**PROBLEM STATEMENT**: Leaving every image behind, reproduce the records word for word.
##### PROVIDED DATA
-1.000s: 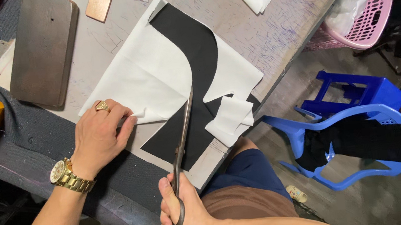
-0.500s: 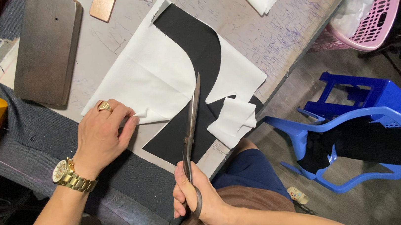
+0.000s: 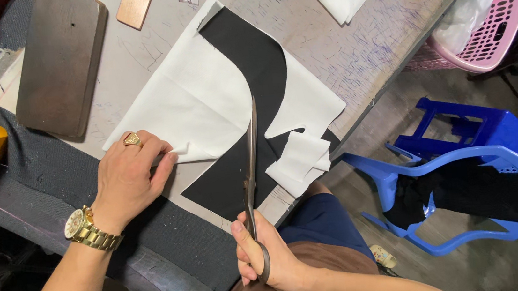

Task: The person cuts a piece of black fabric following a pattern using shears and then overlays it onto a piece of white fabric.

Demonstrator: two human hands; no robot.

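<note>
Pink basket off the worktop's far right corner holds white cloth. White fabric over black fabric lies mid-worktop, running to the near edge, directly ahead of your hands. Your right hand is clamped through the handles of the scissors, blades nearly together along the black piece; your left hand lies flat, fingers together, pinning the white fabric's near corner.
</note>
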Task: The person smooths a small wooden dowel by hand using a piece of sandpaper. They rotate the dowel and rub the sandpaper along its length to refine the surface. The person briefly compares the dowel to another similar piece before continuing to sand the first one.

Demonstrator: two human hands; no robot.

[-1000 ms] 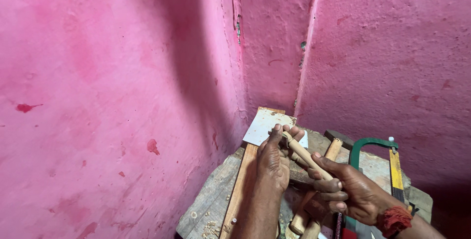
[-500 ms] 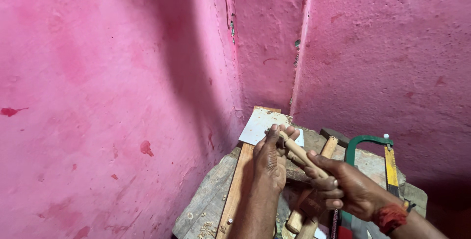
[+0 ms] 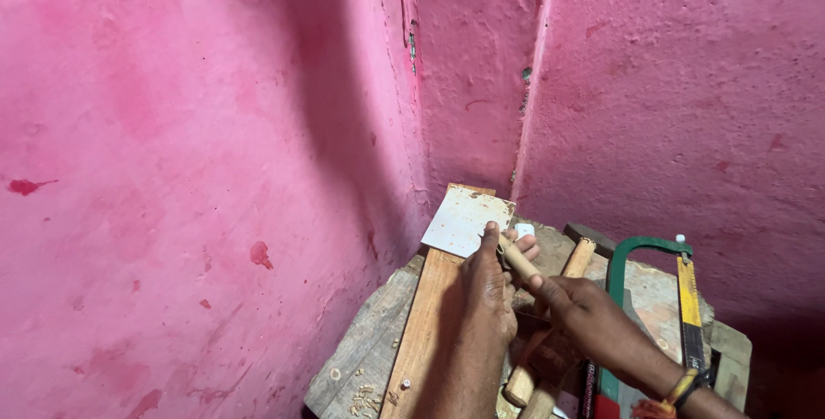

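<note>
While both hands close on a short wooden stick (image 3: 518, 259), left hand (image 3: 490, 286) in a closed grip at its far end and right hand (image 3: 577, 309) nearer, it hangs over a plank (image 3: 427, 329) on the rough bench (image 3: 361, 359), wood shavings (image 3: 365, 397) scattered, pink walls (image 3: 215, 127) cornering it.

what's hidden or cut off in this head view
- Wooden stick: its far tip is hidden by the left hand, the rest by the right hand.
- Hacksaw: its handle end is cut off by the bottom edge.
- Hammer: the right hand and arm cover its handle.
- Workbench: its near part is out of frame.
</note>
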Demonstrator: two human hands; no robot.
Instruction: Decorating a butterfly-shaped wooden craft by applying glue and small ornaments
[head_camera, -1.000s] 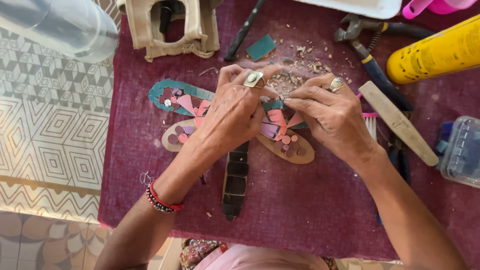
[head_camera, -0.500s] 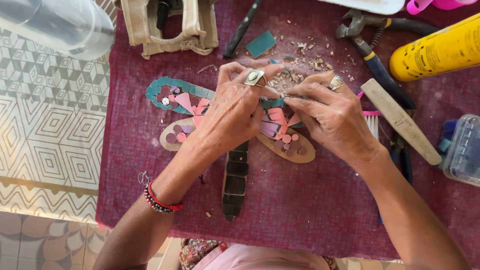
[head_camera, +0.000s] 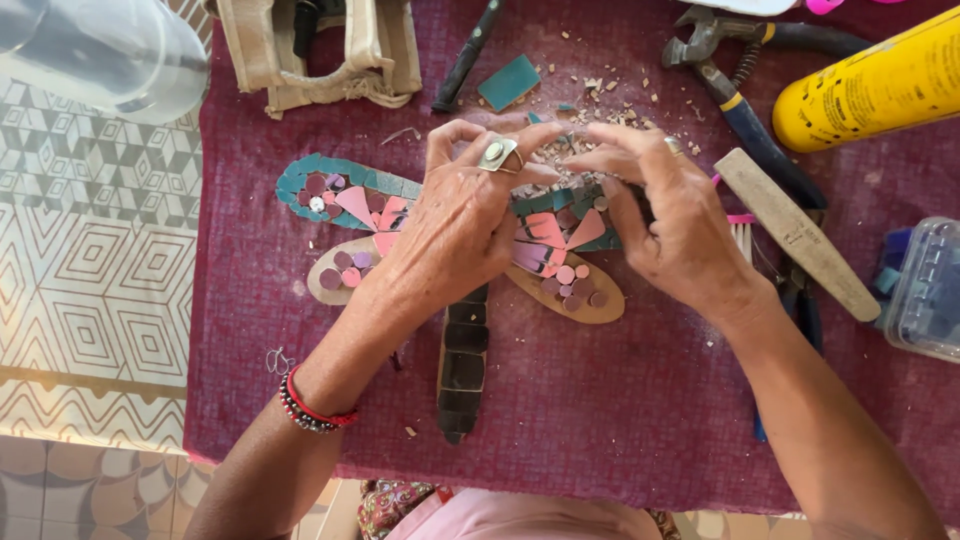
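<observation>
Fingertips of both hands are bunched together over the middle of the dragonfly mosaic (head_camera: 450, 300); what is pinched there is hidden. The left hand (head_camera: 450, 225), ringed, is arched and covers the body's top; the right hand (head_camera: 670, 215) is curled beside it. Glossy pink, teal and purple tile pieces fill wooden wings, lying on a maroon cloth (head_camera: 620, 400). Pliers (head_camera: 735, 75) are partly cut off.

Bright, even daylight, apparently from far side. Soft short shadows under left hand (head_camera: 455, 235) and right hand (head_camera: 675, 225), falling near. Mild glare on yellow can (head_camera: 870, 85) far right and clear plastic container (head_camera: 95, 50) far left. Centre sharp; slight softness and wide-angle stretch at edges.
</observation>
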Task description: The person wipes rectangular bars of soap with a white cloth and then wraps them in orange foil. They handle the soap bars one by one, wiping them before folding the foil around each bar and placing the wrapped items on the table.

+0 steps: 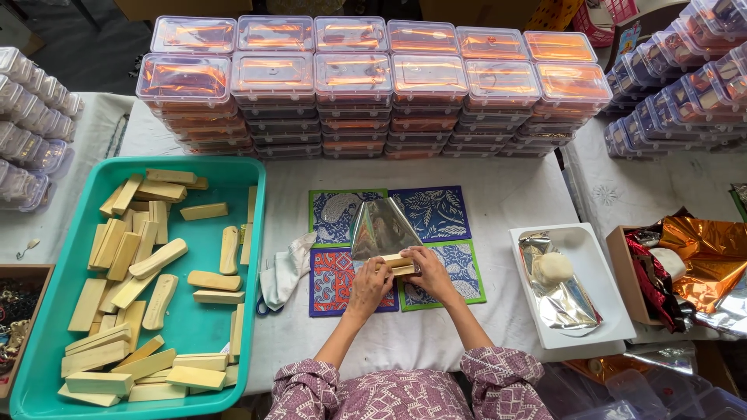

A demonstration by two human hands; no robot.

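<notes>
Wooden block (398,264), pale and oblong, lay at the middle of the desk (506,194) between the person's two hands, pinched at both ends, with a sheet of silver foil (381,225) standing up just behind it and touching it. Far to the left sat a teal tray (198,311) heaped with many more pale wooden pieces (124,264). Just right of the tray a crumpled white cloth (284,268) rested on the desk beside four patterned mats (436,210) in blue, red and green. Over those mats the left hand (369,284) was clenched on the block's left end, and the right hand (430,272) gripped its right end, fingers curled over the top. Further right a white tray (603,311) held crinkled silver foil and a round cream lump (554,268). Beside it an open box (622,272) spilled orange and red foil sheets (700,257). Along the back stood stacks of clear lidded boxes (350,78).
</notes>
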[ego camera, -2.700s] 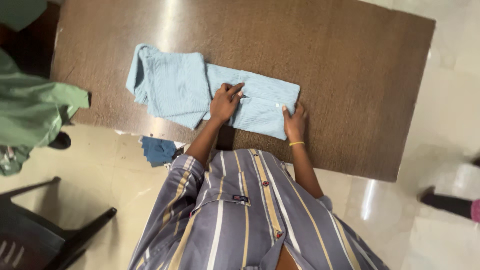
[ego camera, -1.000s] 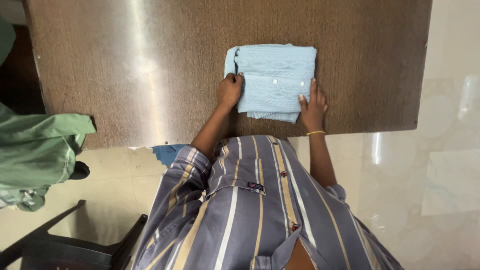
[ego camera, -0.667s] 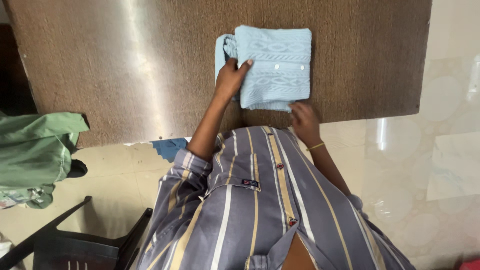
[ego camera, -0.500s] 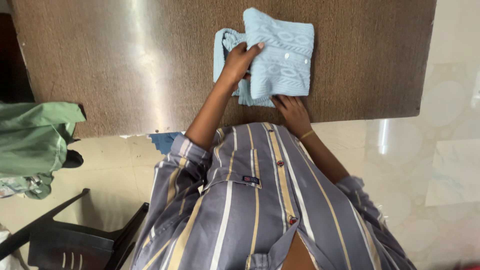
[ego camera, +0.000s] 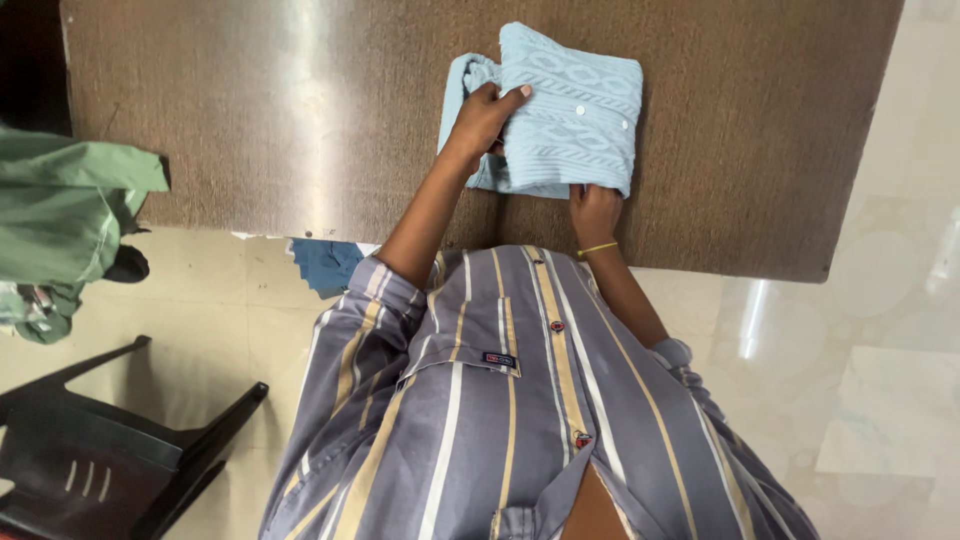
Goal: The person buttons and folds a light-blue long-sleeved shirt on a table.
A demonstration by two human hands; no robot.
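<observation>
**Folded blue garment held at two edges on the brown table**

A light blue knitted garment [ego camera: 570, 110], folded into a compact rectangle with small white buttons showing on top, lies on the brown table [ego camera: 250, 110], towards its near edge. The left hand [ego camera: 482, 115] grips the garment's left side — thumb laid across the top layer, fingers curled into the bunched fabric that sticks out there. The right hand [ego camera: 594, 208] is at the near edge of the fold, fingers closed on the lower right corner; a thin yellow bangle [ego camera: 597, 248] circles that wrist. The garment sits between the two hands, touching both.

The tabletop has a matte, woven-looking surface with a bright band of glare running down its left half. The person wears a grey shirt [ego camera: 500, 420] with white and yellow stripes, seen from above. Below the table is a glossy cream tiled floor [ego camera: 860, 380]. A scrap of darker blue cloth [ego camera: 325, 265] lies on the floor just under the table's near edge. At the left a heap of green fabric [ego camera: 60, 215] hangs into view, and a black plastic chair [ego camera: 100, 450] stands in the lower left corner — well apart from the hands.
</observation>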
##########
**RESPONSE BOX**:
-1.000s: 
-0.500s: 
+0.000s: 

Task: The person cuts a piece of black fabric following a pattern using shears and then overlays it onto a piece of white fabric.

Demonstrator: two human hands; no robot.

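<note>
Pink basket off the worktop's far right corner holds white cloth. White fabric over black fabric lies mid-worktop, running to the near edge, directly ahead of your hands. Your right hand is clamped through the handles of the scissors, blades nearly together along the black piece; your left hand lies flat, fingers together, pinning the white fabric's near corner.
</note>
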Task: The person smooths a small wooden dowel by hand using a piece of sandpaper. They rotate the dowel and rub the sandpaper along its length to refine the surface. The person briefly compares the dowel to another similar piece before continuing to sand the first one.

Demonstrator: two human hands; no robot.

[-1000 ms] 
[-500 ms] 
[+0 ms] 

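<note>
While both hands close on a short wooden stick (image 3: 518, 259), left hand (image 3: 490, 286) in a closed grip at its far end and right hand (image 3: 577, 309) nearer, it hangs over a plank (image 3: 427, 329) on the rough bench (image 3: 361, 359), wood shavings (image 3: 365, 397) scattered, pink walls (image 3: 215, 127) cornering it.

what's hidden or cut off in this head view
- Wooden stick: its far tip is hidden by the left hand, the rest by the right hand.
- Hacksaw: its handle end is cut off by the bottom edge.
- Hammer: the right hand and arm cover its handle.
- Workbench: its near part is out of frame.
</note>
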Demonstrator: two human hands; no robot.
Instruction: Decorating a butterfly-shaped wooden craft by applying glue and small ornaments
[head_camera, -1.000s] 
[head_camera, -0.500s] 
[head_camera, +0.000s] 
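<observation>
Fingertips of both hands are bunched together over the middle of the dragonfly mosaic (head_camera: 450, 300); what is pinched there is hidden. The left hand (head_camera: 450, 225), ringed, is arched and covers the body's top; the right hand (head_camera: 670, 215) is curled beside it. Glossy pink, teal and purple tile pieces fill wooden wings, lying on a maroon cloth (head_camera: 620, 400). Pliers (head_camera: 735, 75) are partly cut off.

Bright, even daylight, apparently from far side. Soft short shadows under left hand (head_camera: 455, 235) and right hand (head_camera: 675, 225), falling near. Mild glare on yellow can (head_camera: 870, 85) far right and clear plastic container (head_camera: 95, 50) far left. Centre sharp; slight softness and wide-angle stretch at edges.
</observation>
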Task description: The person wipes rectangular bars of soap with a white cloth and then wraps them in orange foil. They handle the soap bars one by one, wiping them before folding the foil around each bar and placing the wrapped items on the table.

+0 steps: 

A demonstration by two human hands; no robot.

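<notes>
Wooden block (398,264), pale and oblong, lay at the middle of the desk (506,194) between the person's two hands, pinched at both ends, with a sheet of silver foil (381,225) standing up just behind it and touching it. Far to the left sat a teal tray (198,311) heaped with many more pale wooden pieces (124,264). Just right of the tray a crumpled white cloth (284,268) rested on the desk beside four patterned mats (436,210) in blue, red and green. Over those mats the left hand (369,284) was clenched on the block's left end, and the right hand (430,272) gripped its right end, fingers curled over the top. Further right a white tray (603,311) held crinkled silver foil and a round cream lump (554,268). Beside it an open box (622,272) spilled orange and red foil sheets (700,257). Along the back stood stacks of clear lidded boxes (350,78).
</notes>
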[ego camera, -2.700s] 
[ego camera, -1.000s] 
[ego camera, -0.667s] 
[ego camera, -0.500s] 
[ego camera, +0.000s] 
Goal: The person buttons and folds a light-blue long-sleeved shirt on a table.
A demonstration by two human hands; no robot.
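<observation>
**Folded blue garment held at two edges on the brown table**

A light blue knitted garment [ego camera: 570, 110], folded into a compact rectangle with small white buttons showing on top, lies on the brown table [ego camera: 250, 110], towards its near edge. The left hand [ego camera: 482, 115] grips the garment's left side — thumb laid across the top layer, fingers curled into the bunched fabric that sticks out there. The right hand [ego camera: 594, 208] is at the near edge of the fold, fingers closed on the lower right corner; a thin yellow bangle [ego camera: 597, 248] circles that wrist. The garment sits between the two hands, touching both.

The tabletop has a matte, woven-looking surface with a bright band of glare running down its left half. The person wears a grey shirt [ego camera: 500, 420] with white and yellow stripes, seen from above. Below the table is a glossy cream tiled floor [ego camera: 860, 380]. A scrap of darker blue cloth [ego camera: 325, 265] lies on the floor just under the table's near edge. At the left a heap of green fabric [ego camera: 60, 215] hangs into view, and a black plastic chair [ego camera: 100, 450] stands in the lower left corner — well apart from the hands.
</observation>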

That completes the output for this exercise.